The American Academy of Orthopaedic Surgeons is "gravely concerned" about CMS' proposal to eliminate Medicare's inpatient-only list, the industry group said in an Oct. 1 letter to CMS Administrator Seema Verma.
Outlined in the Hospital Outpatient Prospective Payment and ASC Payment Systems Proposed Rule, CMS' proposal to eliminate the IPO list would begin Jan. 1, 2021, with all 266 musculoskeletal procedures. AAOS takes issue with "the removal of certain procedures that do not have data to support the appropriateness" of performing them in the outpatient setting.
The organization urged CMS to slow the timeline for removing procedures from the IPO; to set general criteria for appropriate procedure selection, covering factors such as "lives alone," "pain," "prior hospitalization," "depression," "functional status," "high-risk medications," and "health literacy"; and to provide objective data on the safety of complicated procedures that are never performed in the outpatient setting before allowing them to be removed from the IPO list.
AAOS also highlighted concerns about how the proposal could affect patients' out-of-pocket costs and access to care, and asked CMS to consider waiving the two-midnight rule for procedures removed from the IPO list.

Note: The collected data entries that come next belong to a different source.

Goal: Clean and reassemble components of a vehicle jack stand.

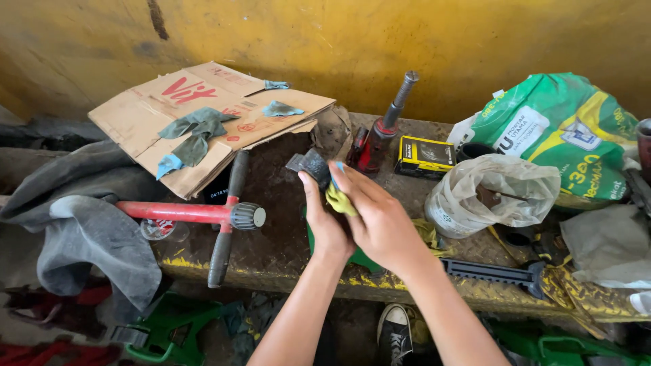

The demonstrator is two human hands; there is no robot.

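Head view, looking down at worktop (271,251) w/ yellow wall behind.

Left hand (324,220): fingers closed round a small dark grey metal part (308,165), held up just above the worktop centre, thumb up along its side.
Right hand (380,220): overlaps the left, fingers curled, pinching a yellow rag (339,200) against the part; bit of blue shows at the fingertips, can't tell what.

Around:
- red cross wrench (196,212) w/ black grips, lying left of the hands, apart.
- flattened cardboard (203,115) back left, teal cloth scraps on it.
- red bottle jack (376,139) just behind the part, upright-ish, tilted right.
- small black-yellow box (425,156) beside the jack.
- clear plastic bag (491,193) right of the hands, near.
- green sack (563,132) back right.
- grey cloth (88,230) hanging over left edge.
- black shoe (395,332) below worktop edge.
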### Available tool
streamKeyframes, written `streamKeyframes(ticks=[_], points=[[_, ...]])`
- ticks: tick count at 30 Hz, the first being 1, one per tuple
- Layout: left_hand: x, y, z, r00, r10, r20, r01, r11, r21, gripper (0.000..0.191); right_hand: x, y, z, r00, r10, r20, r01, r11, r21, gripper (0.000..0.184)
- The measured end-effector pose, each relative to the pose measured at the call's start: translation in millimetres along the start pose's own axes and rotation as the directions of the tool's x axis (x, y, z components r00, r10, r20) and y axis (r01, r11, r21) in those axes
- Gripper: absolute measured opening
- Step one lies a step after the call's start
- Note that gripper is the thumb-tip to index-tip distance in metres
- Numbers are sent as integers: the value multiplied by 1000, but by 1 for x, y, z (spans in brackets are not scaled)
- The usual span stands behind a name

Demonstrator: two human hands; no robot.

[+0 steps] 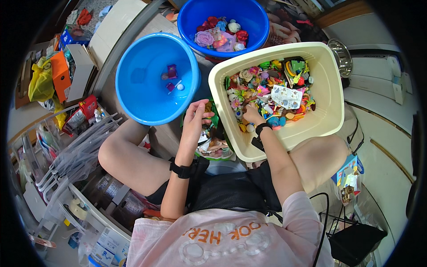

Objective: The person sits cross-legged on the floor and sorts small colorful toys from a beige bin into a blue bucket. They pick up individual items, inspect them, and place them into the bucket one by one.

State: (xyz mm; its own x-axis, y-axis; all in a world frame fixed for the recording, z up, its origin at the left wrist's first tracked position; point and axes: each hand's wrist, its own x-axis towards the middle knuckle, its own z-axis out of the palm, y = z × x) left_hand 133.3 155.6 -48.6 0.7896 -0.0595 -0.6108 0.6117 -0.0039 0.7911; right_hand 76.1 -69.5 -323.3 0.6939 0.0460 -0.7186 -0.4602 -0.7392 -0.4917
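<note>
A cream plastic tub point(320, 115) sits at the right, filled with small colourful toys, artificial flowers and trinkets; a printed paper sheet point(287, 97) lies on top of them. My right hand point(253, 114) reaches into the left part of the pile, its fingertips among the pieces, so whether it grips one is hidden. My left hand point(196, 115) hovers by the tub's left wall, above a green-rimmed container, fingers apart and nothing seen in them. Left of it stands a light blue basin point(143, 96) with two small purple items point(172, 71) and a white ball point(180, 87) inside.
A dark blue basin point(223, 5) at the top holds artificial flowers. Between my legs, a green-rimmed container point(230, 142) holds mixed things. Plastic hangers point(63, 180) and an open drawer lie left; a steel bowl point(341, 58) sits behind the tub's right corner.
</note>
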Motion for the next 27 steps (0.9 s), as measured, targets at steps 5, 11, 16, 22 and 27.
streamKeyframes(ticks=[5, 11, 16, 22, 27], points=[[5, -3, 6, 1000, -4, 31, 4, 1000, -11, 35, 0, 14, -20, 992, -49, -114, 73, 972, 223, 25], [8, -3, 15, 997, -20, 71, 22, 1000, -16, 34, 2, 25, -48, 986, 169, -10, -134, 817, 560, 18], [5, -7, 21, 989, -34, 144, 36, 999, -6, 32, -30, 3, -94, 975, 55, 217, -224, 221, 949, 20], [5, -26, 47, 976, -41, 213, -12, 970, 241, 55, -95, -54, -173, 951, -118, 287, -277, 93, 956, 25], [0, -40, 80, 948, -10, 317, -49, 983, 176, 61, -157, -88, -199, 994, -38, 102, -70, 499, 864, 29]])
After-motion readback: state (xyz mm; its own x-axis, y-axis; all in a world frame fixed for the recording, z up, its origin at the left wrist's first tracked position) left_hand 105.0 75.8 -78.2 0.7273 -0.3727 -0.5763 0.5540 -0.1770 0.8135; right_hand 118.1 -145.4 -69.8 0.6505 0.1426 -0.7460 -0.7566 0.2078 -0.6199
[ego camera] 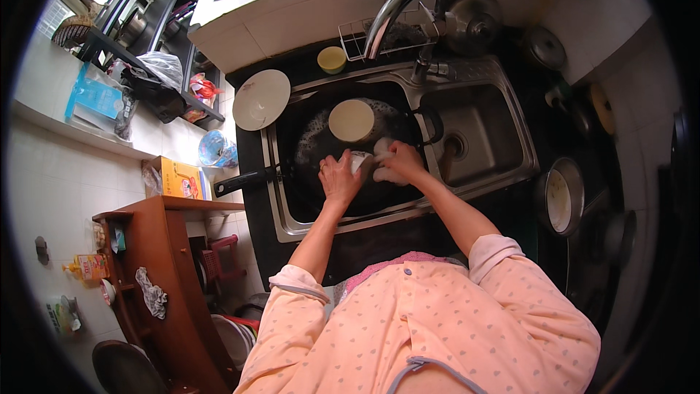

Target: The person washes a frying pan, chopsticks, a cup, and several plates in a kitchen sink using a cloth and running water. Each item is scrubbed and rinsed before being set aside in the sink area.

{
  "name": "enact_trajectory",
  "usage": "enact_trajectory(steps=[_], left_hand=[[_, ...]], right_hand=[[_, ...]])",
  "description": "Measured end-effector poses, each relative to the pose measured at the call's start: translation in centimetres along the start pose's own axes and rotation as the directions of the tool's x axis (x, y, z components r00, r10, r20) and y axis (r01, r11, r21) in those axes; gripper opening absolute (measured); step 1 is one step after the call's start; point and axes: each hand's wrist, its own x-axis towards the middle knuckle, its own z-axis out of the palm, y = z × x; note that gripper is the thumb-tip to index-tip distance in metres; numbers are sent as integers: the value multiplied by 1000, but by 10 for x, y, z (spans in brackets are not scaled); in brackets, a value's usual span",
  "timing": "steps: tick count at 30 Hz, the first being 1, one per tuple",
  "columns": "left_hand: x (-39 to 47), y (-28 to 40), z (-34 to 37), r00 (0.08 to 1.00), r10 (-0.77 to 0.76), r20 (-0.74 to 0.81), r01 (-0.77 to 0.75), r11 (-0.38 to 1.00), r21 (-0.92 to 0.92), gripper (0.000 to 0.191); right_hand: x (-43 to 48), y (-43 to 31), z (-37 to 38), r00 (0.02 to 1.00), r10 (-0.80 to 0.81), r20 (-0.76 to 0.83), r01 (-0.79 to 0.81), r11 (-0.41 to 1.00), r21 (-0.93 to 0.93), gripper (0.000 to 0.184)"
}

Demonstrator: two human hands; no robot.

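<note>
Over a black wok point(306, 186) with soapy water, resting in the larger sink basin, my left hand point(340, 178) grips a small white bowl point(361, 161) with a printed pattern. Close to its right side, my right hand point(403, 163) holds a white cloth or sponge point(389, 175). Just beyond both hands, a cream-coloured bowl point(351, 120) sits in the suds. The wok's long black handle point(243, 181) reaches out over the counter at the left.
A chrome faucet point(402, 0) arches behind the basins. The smaller steel basin point(481, 131) lies at right. A white plate point(261, 99) and a yellow cup point(331, 60) stand at the sink's edge. A metal pot point(563, 197) is on the right counter.
</note>
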Motion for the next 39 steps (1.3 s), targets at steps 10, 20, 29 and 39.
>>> enact_trajectory(steps=[10, 20, 29, 39], left_hand=[[5, -5, 24, 868, -458, 192, 423, 478, -770, 41], [11, -11, -7, 767, -364, 529, 431, -319, -844, 38], [35, -17, -70, 863, 2, 505, 500, -142, -854, 33], [47, -3, -47, 919, -391, 42, 226, 439, -870, 47]], right_hand=[[-2, -5, 12, 999, 14, 40, -34, 812, 583, 27], [-15, -62, 32, 668, -742, 56, 744, 664, -74, 20], [19, -100, -3, 893, -340, 293, 397, 904, -159, 56], [25, -48, 67, 989, 136, 59, -122, 519, 846, 31]])
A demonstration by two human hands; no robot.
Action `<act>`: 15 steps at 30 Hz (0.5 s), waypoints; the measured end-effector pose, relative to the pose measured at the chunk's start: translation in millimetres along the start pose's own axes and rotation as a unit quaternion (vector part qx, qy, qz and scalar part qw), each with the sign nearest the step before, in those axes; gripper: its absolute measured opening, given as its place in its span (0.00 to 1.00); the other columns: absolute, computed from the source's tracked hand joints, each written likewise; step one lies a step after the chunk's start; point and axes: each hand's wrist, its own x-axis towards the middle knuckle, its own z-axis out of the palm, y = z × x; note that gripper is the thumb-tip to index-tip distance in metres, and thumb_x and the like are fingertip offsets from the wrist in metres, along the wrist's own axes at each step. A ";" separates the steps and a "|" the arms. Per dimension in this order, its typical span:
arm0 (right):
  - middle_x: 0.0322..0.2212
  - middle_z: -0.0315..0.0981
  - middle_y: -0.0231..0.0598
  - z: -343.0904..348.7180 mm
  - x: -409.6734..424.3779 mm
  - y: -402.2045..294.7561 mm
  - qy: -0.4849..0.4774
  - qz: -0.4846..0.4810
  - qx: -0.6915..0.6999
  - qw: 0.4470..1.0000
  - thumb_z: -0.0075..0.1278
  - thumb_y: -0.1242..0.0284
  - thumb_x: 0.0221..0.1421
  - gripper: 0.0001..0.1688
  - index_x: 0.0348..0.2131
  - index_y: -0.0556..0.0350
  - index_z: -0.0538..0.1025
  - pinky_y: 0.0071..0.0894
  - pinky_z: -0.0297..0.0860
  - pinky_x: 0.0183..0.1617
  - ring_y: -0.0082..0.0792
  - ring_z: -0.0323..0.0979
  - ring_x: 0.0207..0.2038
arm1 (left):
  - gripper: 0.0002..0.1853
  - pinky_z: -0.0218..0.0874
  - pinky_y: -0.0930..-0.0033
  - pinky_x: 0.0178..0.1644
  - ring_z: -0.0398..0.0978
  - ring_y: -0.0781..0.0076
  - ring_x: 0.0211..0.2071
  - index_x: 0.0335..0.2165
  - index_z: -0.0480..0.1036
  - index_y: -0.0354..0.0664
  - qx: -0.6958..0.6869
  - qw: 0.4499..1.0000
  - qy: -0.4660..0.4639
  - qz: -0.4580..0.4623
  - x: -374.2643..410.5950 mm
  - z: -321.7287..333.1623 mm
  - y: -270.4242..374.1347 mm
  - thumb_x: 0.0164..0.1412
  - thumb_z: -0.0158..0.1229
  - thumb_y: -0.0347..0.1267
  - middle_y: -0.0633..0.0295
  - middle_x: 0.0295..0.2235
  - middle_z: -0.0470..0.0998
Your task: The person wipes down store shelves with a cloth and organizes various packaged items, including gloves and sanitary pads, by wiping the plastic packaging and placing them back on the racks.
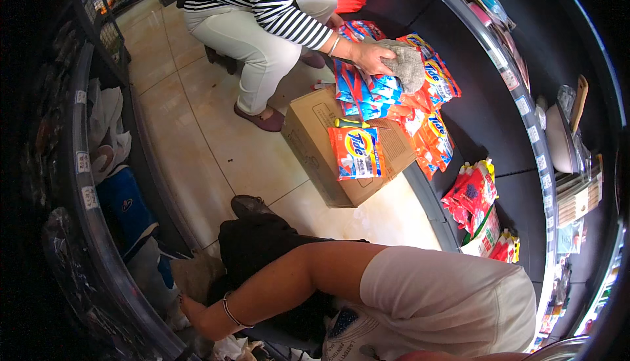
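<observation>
My right arm reaches across to the lower left, a bracelet at its wrist. My right hand (191, 313) is low beside the left shelf, its fingers mostly hidden, touching or close to a brownish cloth-like thing (198, 273); whether it grips it I cannot tell. My left hand is out of view. Before me a cardboard box (315, 159) stands on the tiled floor. On it lie a Tide detergent bag (358, 153) and a green-and-yellow-handled screwdriver (350, 123). More Tide bags (435, 132) are piled beside the box, against the right shelf.
A crouching person in a striped top (280, 12) holds a grey cloth (406, 63) over the pile. Red bags (472, 194) sit on the right lower shelf (517, 189). Plastic bags (106, 115) and a blue package (125, 203) fill the left shelf. My shoe (248, 206) is on the floor.
</observation>
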 end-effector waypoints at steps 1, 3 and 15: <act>0.56 0.56 0.34 -0.6 -2.7 0.9 0.000 0.001 0.005 1.000 0.39 0.52 0.53 0.34 0.56 0.44 0.63 0.50 0.53 0.57 0.39 0.55 0.57 | 0.12 0.55 0.51 0.56 0.68 0.50 0.48 0.36 0.70 0.36 -0.001 1.000 -0.002 -0.002 -0.2 0.2 0.0 0.55 0.52 0.32 0.47 0.44 0.72; 0.55 0.57 0.33 -1.6 -6.9 2.9 0.002 -0.001 0.014 1.000 0.40 0.53 0.52 0.33 0.55 0.44 0.64 0.49 0.53 0.57 0.39 0.55 0.57 | 0.12 0.55 0.51 0.55 0.68 0.50 0.48 0.36 0.70 0.36 -0.003 1.000 -0.001 -0.004 0.0 -0.9 -1.0 0.55 0.52 0.32 0.47 0.44 0.72; 0.52 0.61 0.33 -17.8 -34.1 12.9 0.019 0.008 0.073 0.997 0.46 0.56 0.50 0.29 0.52 0.43 0.68 0.47 0.56 0.51 0.39 0.59 0.53 | 0.13 0.55 0.52 0.55 0.68 0.50 0.48 0.37 0.70 0.36 -0.005 1.000 0.011 -0.006 1.8 -5.9 -1.2 0.54 0.53 0.33 0.47 0.44 0.71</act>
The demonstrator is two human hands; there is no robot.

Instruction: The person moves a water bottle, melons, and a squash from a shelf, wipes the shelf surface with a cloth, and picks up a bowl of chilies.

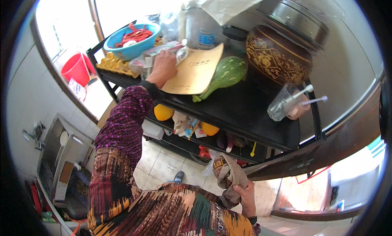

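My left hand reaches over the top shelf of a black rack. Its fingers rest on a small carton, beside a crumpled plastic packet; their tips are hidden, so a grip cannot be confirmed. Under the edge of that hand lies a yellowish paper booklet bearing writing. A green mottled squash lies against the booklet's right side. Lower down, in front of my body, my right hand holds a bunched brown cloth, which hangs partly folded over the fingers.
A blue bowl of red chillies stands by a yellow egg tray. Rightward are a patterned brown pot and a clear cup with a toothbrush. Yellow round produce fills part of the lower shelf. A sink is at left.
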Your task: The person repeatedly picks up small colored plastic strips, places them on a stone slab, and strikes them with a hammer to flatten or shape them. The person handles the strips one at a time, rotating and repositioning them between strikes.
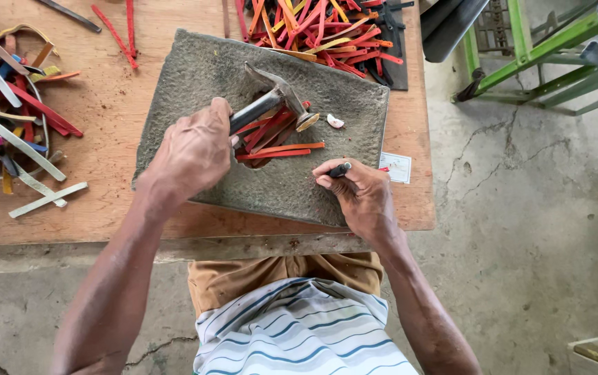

CMS' proposed elimination of the IPO list isn't the only potential change AAOS challenged. In a separate Oct. 2 letter regarding the Medicare Physician Fee Schedule Proposed Rule, AAOS addressed CMS' recommendations to significantly cut physician payment for most surgical services, decrease work relative value units for hip and knee arthroplasty, and decrease the conversion factor by 11 percent.
To address the proposed specialty payment cuts, AAOS encouraged CMS to support Congress in waiving budget-neutrality requirements that prompted the drastic measure.
"Surgeons are facing an unprecedented public health emergency coupled with economic challenges during the COVID-19 pandemic," AAOS said in its Oct. 2 letter. "Orthopedic surgeons have been lending their medical services to the response, and practices have been intermittently shuttered pursuant to CMS' recommendations to delay elective surgeries. AAOS strongly urges CMS to maintain the current funding levels. This is critical to preserving access to patient care in the wake of the COVID-19 public health emergency."